The President and Cabinet must resign in accordance with the Constitution

Both the President and Prime Minister accepted the outcome of the confidence vote. The President said that the Government will abide by it and “facilitate the smooth functioning of the general and regional elections…” The Government has now changed his mind, will question the Speaker’s ruling, has reneged on his commitment that “the relevant constitutional provisions will kick in” and has grabbed a flimsy lifeline thrown to the Government by Mr. Nigel Hughes. Ridiculously puerile excuses by the Prime Minister, reflecting a desperate attempt by the Government to stay unlawfully in office in violation of all norms of democratic, constitutional and lawful conduct, were relied on.

The Speaker will now be asked to act as a policeman and investigate whether Mr. Charrandas Persaud was bribed, and also whether the majority should have been 34 and not 33, having repeatedly ruled since 2015, and having been accepted by the Government since 2011, that a majority is 33. These are ominous developments, which will bring ridicule to Guyana and to the APNU+AFC Government, derail the democratic process and have grave implications for Guyana’s future and for Parliamentary democracy. 

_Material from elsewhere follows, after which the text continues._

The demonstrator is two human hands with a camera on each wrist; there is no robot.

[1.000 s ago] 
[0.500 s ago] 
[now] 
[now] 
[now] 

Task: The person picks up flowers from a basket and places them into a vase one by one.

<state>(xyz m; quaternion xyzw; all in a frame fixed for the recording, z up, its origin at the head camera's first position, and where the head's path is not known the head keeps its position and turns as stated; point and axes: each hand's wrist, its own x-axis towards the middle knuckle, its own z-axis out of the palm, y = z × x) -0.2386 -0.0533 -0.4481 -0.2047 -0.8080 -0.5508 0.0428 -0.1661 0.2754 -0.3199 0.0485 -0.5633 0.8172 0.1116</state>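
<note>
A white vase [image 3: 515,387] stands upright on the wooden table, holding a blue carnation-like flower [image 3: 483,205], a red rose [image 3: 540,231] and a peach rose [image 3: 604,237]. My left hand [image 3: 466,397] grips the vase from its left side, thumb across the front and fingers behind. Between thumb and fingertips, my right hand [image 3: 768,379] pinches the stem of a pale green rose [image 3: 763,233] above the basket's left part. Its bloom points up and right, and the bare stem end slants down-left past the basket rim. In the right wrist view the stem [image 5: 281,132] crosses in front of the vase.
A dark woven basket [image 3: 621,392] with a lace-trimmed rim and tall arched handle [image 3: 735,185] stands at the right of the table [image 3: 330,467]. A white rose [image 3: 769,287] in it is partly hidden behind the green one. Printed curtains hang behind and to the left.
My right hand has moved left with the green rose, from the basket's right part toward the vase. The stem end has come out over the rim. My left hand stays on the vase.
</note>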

The no confidence amendment is created by Article 106(6) and (7) of the Constitution. Article 106(6) provides that the “Cabinet including the President shall resign if the Government is defeated by the vote of the majority of all elected members of the National Assembly on a vote of confidence.” Article 106(7) provides that “Notwithstanding its defeat, the Government shall remain in office and shall hold an election within three months….and shall resign after the President takes the oath of office following the election.”

Article 106(6) automatically triggers the resignation of the Cabinet, which is defined by the Constitution as comprising the President, Prime Minister, Vice Presidents and Ministers, upon the passage of a no confidence vote. The resignation is stayed only to manage elections. By not resigning the President and Cabinet are violating the Constitution. The President’s characterization is that this is “a constitutional process which can have favourable outcomes for the nation.” The “favourable outcomes” can only be realized if the “constitutional process” is respected and the President and Cabinet resign.

Prior to 2000-2002, when the constitutional reforms were implemented, the resignation of a government on a confidence vote was a convention. The Constitution Reform Commission (CRC) noted the uncertainty as to whether the President would have to resign. For this reason, it recommended as follows: “The following shall be included in Article 106: ‘The Cabinet shall be collectively responsible to Parliament for the control of the Government of Guyana. It shall be provided that the Cabinet, including the President, who is part and parcel of the Cabinet as provided for in Article 106, must resign if the Government is defeated by a majority of all the members of the National Assembly on a vote of confidence.’” The PPP members of the Commission abstained. It’s a matter of the greatest irony that it is the PPP, which declined to formally support the recommendation in the Commission, that has now relied on and benefited from it.

Two things are certain, however. Firstly, the Speaker cannot recall, reverse or vitiate his ruling that the motion was carried, without violating the Standing Orders, and making a mockery of Parliament.  Secondly, fanciful theories of mathematical precision are nowhere recognized as a basis for statutory interpretation. What the National Assembly intended and/or contemplated by the use of the word “majority” in Article 106(6), based on the legal principles relating to statutory interpretation, are the determining factors.

Since 2011 the National Assembly has recognized the 33-32 vote as a valid majority. This accords with the literal interpretation of “majority,” defined by the Oxford dictionary as “the greater number.” “Majority rule” means “that the greater number shall exercise greater power.” The “Table for determining majority and two-thirds votes” by Michigan State University (https://msu.edu/~spha/documents/determinevote.pdf) lists the majority of 65 as 33. 49 pairs of numbers (98 in total) out of the 1 to 100 that are listed, have the same number as a majority. Only the numbers 1 and 100 are not paired with any others. Thus 33 as a majority for two numbers, 64 and 65, is the rule rather than the exception. On all rational considerations, it is clear that the National Assembly, when it voted in favour of Article 106(6), intended that the word “majority” should mean 33 of the 65 members of the National Assembly, and that the latter did not have in its contemplation that because there cannot be half a member, the majority should be 34.

If the Speaker were to overthrow Parliamentary governance by an ex post facto ruling that a majority of 65 is 34, the revisiting of legislation rejected from 2011 to 2015 and passed between 2015 and the present on the 33-32 majority would rent our Constitution asunder and drown Guyana in chaos, confusion and crisis.

I wonder if the Government, in its reckless drive to destroy Guyana’s democracy, considers what would happen if it succeeds. It can never pass any legislation with 33 votes. It cannot retrospectively legalise what occurred since 2015 with 33 votes. Is it really worth it? For one more year in office?